International trade initially plummeted, but it has also recovered much faster than during the 2008-09 crisis. This is particularly the case for Latin America, as export volumes reached pre-crisis levels in July, according to the data from the CPB Netherlands Bureau. Furthermore, with the exception of energy products (oil and coal), there was no substantial fall in the prices of the commodities that the region exports, and many of them are currently increasing.

“Beyond the recovery measures, which should aim above all at recovering employment levels, it is therefore essential to thoroughly rethink the region’s development model.” #DevMatters

On the other hand, contrary to the expectation of a sharp decrease in remittances – such as the one that took place in 2009 and took several years to recover, these inflows have increased on average by 5% between January and September in relation to the previous year, according to ECLAC. The situation is, however, heterogeneous: it benefits above all the countries whose relatives have migrated to the United States and not those who have migrated to Spain or the countries of the Southern Cone.

The severity of the crisis is associated, therefore, with regional and national factors.
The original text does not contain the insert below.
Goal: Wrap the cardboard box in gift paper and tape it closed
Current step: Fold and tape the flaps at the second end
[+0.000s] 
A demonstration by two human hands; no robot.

First, the region became the global epicentre of the pandemic for several months. Second, as indicated, it hit the region after five years of very poor economic performance –what in a previous op-ed I called a “lost half decade”. Third, because the fiscal capacity to face the crisis was limited in almost all countries in the region. As a result, although positive action has been taken, especially to help poor and vulnerable households, the support is limited compared to that granted by developed countries.

Beyond the recovery measures, which should aim above all at recovering employment levels, it is therefore essential to thoroughly rethink the region’s development model. It must stop being one of the regions with the highest levels of inequality in the world, and the least dynamic in terms of economic growth in the developing world. It is time, in other words, to rethink the effects of market reforms, the results of which have been clearly disappointing.

A new agenda –which some of us has referred to as the Latin American Consensus 2020 – should be based on a strong commitment to reducing inequality, stronger counter-cyclical macroeconomic policies and a major push for production and export diversification based on strong science and technology institutions – including a major digital transformation, as the OECD Development Centre has argued. It must also include a robust and de-politicised regional integration, and a strong commitment to the international environmental agenda. And this should be done in the context of a firm, renewed commitment to democracy.